What is being asked — Print out every line of the listing below without alteration.

Supplied information —
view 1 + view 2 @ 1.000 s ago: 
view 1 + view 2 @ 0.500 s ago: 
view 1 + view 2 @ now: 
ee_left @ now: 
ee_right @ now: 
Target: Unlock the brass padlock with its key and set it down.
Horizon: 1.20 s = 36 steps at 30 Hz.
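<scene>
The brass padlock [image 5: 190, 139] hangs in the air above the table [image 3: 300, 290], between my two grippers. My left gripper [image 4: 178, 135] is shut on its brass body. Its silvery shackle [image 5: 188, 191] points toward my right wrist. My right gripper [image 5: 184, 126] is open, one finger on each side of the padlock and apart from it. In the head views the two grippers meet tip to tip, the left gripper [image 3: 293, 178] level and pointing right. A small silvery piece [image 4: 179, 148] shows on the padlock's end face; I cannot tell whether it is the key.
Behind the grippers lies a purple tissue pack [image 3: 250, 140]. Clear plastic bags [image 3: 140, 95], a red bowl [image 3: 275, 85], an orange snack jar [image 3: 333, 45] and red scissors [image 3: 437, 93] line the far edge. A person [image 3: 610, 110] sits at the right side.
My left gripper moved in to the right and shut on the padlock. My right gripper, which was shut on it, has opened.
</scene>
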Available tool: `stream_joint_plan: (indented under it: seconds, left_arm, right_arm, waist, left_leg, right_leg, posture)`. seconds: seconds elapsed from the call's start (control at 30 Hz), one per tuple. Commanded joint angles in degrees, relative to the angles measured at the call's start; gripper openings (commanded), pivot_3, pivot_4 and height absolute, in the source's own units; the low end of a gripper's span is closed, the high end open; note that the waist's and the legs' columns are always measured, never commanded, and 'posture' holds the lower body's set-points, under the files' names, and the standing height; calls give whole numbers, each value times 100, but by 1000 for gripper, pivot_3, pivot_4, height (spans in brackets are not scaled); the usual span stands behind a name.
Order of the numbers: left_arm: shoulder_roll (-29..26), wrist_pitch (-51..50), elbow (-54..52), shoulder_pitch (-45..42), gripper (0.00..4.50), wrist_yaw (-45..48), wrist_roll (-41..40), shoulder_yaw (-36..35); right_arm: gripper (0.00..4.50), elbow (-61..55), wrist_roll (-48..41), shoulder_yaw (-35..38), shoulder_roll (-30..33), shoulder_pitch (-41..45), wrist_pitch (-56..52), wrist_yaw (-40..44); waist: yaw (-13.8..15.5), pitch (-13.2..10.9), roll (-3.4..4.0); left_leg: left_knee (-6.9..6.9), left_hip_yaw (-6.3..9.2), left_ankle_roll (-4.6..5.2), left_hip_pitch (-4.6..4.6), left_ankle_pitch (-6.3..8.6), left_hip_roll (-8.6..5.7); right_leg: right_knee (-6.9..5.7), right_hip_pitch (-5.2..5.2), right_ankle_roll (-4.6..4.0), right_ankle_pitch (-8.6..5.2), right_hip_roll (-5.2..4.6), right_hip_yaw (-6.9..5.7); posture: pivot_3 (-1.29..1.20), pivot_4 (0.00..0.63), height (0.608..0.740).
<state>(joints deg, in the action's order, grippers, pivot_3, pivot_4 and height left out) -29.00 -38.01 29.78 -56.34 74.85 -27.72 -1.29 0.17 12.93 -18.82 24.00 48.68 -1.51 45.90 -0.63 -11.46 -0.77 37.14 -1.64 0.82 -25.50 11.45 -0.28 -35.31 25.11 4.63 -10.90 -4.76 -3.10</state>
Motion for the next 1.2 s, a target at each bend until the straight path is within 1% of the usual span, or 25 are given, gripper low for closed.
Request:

Response box —
view 1 + view 2 @ 1.000 s ago: 
view 1 + view 2 @ 0.500 s ago: 
view 1 + view 2 @ now: 
ee_left @ now: 
ee_right @ now: 
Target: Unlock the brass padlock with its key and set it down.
Horizon: 1.20 s = 36 steps at 30 Hz.
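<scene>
The brass padlock [image 5: 190, 139] hangs in the air above the table [image 3: 300, 290], between my two grippers. My left gripper [image 4: 178, 135] is shut on its brass body. Its silvery shackle [image 5: 188, 191] points toward my right wrist. My right gripper [image 5: 184, 126] is open, one finger on each side of the padlock and apart from it. In the head views the two grippers meet tip to tip, the left gripper [image 3: 293, 178] level and pointing right. A small silvery piece [image 4: 179, 148] shows on the padlock's end face; I cannot tell whether it is the key.
Behind the grippers lies a purple tissue pack [image 3: 250, 140]. Clear plastic bags [image 3: 140, 95], a red bowl [image 3: 275, 85], an orange snack jar [image 3: 333, 45] and red scissors [image 3: 437, 93] line the far edge. A person [image 3: 610, 110] sits at the right side.
My left gripper moved in to the right and shut on the padlock. My right gripper, which was shut on it, has opened.
</scene>
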Available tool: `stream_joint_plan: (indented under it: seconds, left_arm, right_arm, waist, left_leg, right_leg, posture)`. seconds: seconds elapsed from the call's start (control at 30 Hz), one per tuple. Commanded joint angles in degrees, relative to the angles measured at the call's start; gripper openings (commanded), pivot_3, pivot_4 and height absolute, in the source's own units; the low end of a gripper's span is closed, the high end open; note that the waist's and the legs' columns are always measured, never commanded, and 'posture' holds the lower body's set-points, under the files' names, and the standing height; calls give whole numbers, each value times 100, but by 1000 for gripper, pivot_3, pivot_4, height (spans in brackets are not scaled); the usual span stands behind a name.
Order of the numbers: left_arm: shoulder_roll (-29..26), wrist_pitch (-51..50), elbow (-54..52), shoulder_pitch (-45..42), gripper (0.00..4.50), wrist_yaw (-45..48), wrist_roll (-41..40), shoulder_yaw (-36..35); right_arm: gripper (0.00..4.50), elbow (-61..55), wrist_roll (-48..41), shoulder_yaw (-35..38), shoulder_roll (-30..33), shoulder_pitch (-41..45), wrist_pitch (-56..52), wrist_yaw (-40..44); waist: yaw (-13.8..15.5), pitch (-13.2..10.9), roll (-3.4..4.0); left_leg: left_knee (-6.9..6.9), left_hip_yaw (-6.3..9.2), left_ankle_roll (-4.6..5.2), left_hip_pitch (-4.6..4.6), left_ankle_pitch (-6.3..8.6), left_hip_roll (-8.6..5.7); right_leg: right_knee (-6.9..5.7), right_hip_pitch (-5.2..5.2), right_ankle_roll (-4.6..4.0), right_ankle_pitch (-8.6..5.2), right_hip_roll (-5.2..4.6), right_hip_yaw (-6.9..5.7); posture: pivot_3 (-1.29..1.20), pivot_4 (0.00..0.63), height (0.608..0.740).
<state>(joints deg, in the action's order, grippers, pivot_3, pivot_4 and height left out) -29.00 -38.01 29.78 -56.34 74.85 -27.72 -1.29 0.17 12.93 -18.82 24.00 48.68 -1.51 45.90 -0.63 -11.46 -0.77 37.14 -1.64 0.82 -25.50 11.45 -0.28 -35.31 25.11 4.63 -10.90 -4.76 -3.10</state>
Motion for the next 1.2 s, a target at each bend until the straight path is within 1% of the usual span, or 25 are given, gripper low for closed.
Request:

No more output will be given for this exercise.